SANTA CLAUS: An Engineer's Perspective

I. There are approximately two billion children (persons under 18) in the world. However, since Santa does not visit children of Muslim, Hindu, Jewish or Buddhist religions, this reduces the workload for Christmas night to 15% of the total, or 378 million (according to the Population Reference Bureau). At an average (census) rate of 3.5 children per house hold, that comes to 108 million homes, presuming that there is at least one good child in each.

II. Santa has about 31 hours of Christmas to work with, thanks to the different time zones and the rotation of the earth, assuming he travels east to west (which seems logical). This works out to 967.7 visits per second.

This is to say that for each Christian household with a good child, Santa has around 1/1000th of a second to park the sleigh, hop out, jump down the chimney, fill the stockings, distribute the remaining presents under the tree, eat whatever snacks have been left for him, get back up the chimney, jump into the sleigh and get on to the next house. Assuming that each of these 108 million stops is evenly distributed around the earth (which, of course, we know to be false, but will accept for the purposes of our calculations), we are now talking about 0.78 miles per household; a total trip of 75.5 million miles, not counting bathroom stops or breaks. This means Santa's sleigh is moving at 650 miles per second --- 3,000 times the speed of sound. For purposes of comparison, the fastest man-made vehicle, the Ulysses space probe, moves at a poky 27.4 miles per second, and a conventional reindeer can run (at best) 15 miles per hour.

III. The payload of the sleigh adds another interesting element. Assuming that each child gets nothing more than a medium sized Lego set (two pounds), the sleigh is carrying over 500 thousand tons, not counting Santa himself. On land, a conventional reindeer can pull no more than 300 pounds. Even granting that the "flying" reindeer could pull ten times the normal amount, the job can't be done with eight or even nine of them --- Santa would need 360,000 of them. This increases the payload, not counting the weight of the sleigh, another 54,000 tons, or roughly seven times the weight of the Queen Elizabeth (the ship, not the monarch).

IV. 600,000 tons travelling at 650 miles per second crates enormous air resistance --- this would heat up the reindeer in the same fashion as a spacecraft re-entering the earth's atmosphere. The lead pair of reindeer would absorb 14.3 quintillion joules of energy per second each. In short, they would burst into flames almost instantaneously, exposing the reindeer behind them and creating deafening sonic booms in their wake. The entire reindeer team would be vaporized within 4.26 thousandths of a second, or right about the time Santa reached the fifth house on his trip.
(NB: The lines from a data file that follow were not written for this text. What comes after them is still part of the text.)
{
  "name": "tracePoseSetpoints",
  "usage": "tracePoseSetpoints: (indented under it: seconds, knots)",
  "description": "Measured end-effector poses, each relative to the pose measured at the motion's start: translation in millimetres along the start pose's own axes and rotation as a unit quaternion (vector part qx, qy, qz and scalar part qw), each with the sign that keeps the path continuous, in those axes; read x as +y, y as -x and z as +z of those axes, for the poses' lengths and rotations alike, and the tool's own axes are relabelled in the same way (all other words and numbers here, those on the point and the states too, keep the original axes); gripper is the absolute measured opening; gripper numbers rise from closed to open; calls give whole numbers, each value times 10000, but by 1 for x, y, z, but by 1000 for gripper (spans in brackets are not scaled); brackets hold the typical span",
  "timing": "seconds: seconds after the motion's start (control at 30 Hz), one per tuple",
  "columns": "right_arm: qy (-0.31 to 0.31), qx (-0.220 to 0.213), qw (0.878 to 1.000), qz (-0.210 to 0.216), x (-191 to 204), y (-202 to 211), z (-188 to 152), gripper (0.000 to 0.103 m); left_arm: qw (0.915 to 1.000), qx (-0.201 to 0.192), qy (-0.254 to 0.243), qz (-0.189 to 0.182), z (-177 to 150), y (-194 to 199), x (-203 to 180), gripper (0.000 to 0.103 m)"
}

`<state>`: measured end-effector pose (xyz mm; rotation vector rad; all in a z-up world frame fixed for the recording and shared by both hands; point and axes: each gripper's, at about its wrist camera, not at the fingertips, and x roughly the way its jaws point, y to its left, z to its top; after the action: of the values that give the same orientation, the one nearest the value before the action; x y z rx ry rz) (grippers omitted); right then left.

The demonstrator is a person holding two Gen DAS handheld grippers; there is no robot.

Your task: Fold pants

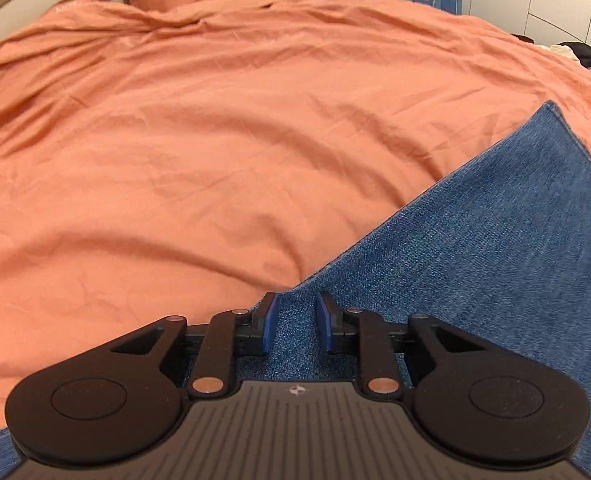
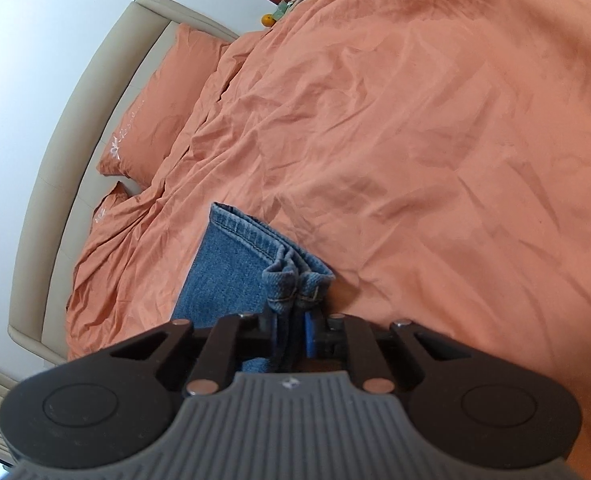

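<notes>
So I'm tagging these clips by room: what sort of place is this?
A bedroom, most likely. A bed under an orange duvet fills both views, with matching pillows against a padded headboard. The jeans lie on the duvet.

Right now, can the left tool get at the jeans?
Probably yes: the left tool hangs open directly over the jeans, denim showing between its fingers, nothing in the way.

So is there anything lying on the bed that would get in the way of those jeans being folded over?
Nothing visible does. The right hand-held gripper already pinches the jeans at the hems, the left hand-held gripper hangs open over the denim, and the orange duvet beyond shows only wrinkles.
</notes>
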<state>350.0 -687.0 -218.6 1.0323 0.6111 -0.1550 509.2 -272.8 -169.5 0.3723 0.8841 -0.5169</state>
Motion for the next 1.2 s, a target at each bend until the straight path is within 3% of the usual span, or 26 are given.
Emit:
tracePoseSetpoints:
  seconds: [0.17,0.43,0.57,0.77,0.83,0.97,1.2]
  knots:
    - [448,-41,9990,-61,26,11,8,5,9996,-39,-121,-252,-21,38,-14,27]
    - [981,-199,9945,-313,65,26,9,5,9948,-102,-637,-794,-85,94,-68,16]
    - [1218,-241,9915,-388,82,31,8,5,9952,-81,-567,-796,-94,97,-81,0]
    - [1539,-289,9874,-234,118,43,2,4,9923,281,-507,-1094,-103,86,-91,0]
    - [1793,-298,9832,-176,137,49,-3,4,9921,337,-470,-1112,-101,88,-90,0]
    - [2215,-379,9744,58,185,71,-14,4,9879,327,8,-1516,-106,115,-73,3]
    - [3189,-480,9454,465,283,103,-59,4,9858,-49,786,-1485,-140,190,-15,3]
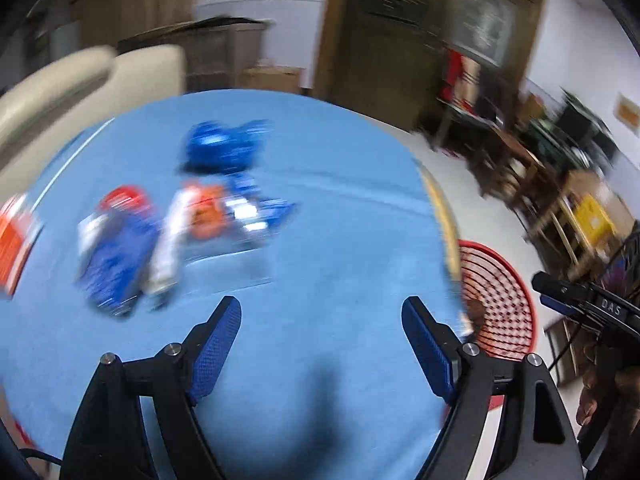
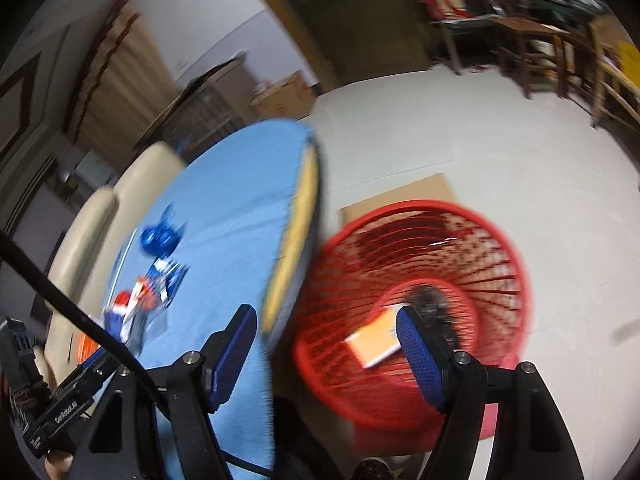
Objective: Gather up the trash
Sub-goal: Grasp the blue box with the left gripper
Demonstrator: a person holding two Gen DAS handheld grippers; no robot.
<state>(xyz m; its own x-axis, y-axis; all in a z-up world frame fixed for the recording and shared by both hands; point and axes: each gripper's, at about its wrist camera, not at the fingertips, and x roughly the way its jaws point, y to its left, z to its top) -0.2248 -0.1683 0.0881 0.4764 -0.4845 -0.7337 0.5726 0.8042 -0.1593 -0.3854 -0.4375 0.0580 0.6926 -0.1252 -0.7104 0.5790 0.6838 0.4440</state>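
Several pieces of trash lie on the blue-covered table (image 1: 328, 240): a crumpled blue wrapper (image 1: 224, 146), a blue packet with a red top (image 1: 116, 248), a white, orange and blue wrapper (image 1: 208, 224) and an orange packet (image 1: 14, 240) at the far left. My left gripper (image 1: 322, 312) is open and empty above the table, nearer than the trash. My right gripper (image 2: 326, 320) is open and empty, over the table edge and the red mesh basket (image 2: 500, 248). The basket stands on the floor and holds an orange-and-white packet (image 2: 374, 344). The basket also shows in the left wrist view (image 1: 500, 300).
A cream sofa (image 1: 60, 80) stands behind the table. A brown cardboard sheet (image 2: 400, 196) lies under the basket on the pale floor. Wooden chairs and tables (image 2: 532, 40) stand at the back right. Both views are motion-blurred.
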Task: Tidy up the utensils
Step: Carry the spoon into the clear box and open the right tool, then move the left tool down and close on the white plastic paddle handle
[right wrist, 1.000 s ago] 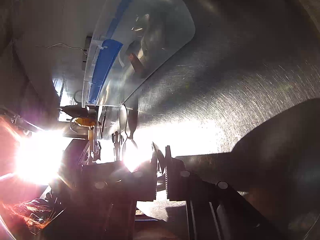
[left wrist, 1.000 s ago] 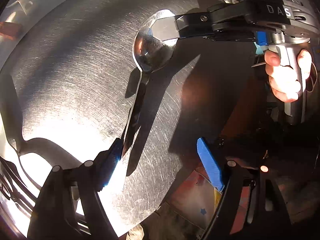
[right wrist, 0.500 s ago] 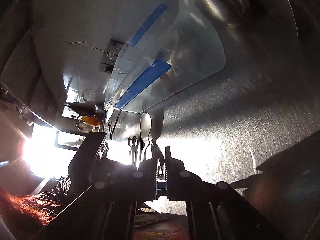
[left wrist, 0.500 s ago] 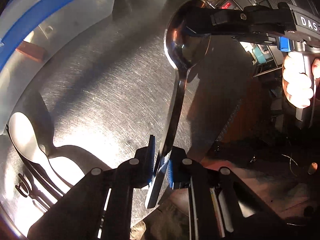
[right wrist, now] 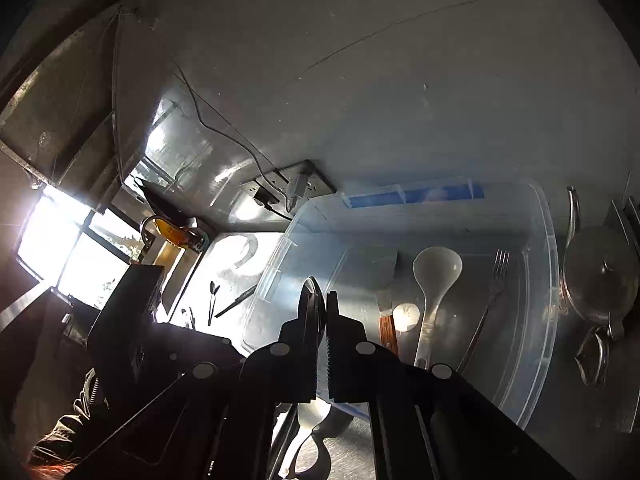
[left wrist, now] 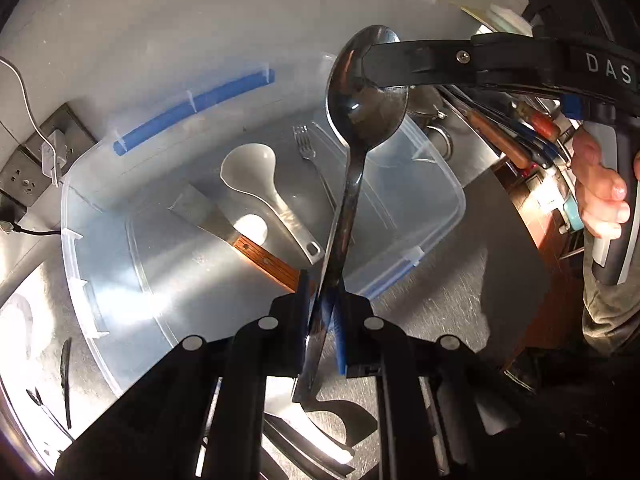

Not that it matters, however, since Santa, as a result of accelerating from a dead stop 650 m.p.s. in .001 seconds, would be subjected to centrifugal forces of 17,500 g's. A 250 pound Santa (which seems ludicrously slim) would be pinned to the back of the sleigh by 4,315,015 pounds of force, instantly crushing his bones and organs and reducing him to a quivering blob of pink goo.

V. Therefore, if Santa did exist, he's dead now
Someone faxed this to me at work on the 24th, found it on the net here. Did you think I would waste my time typing it out?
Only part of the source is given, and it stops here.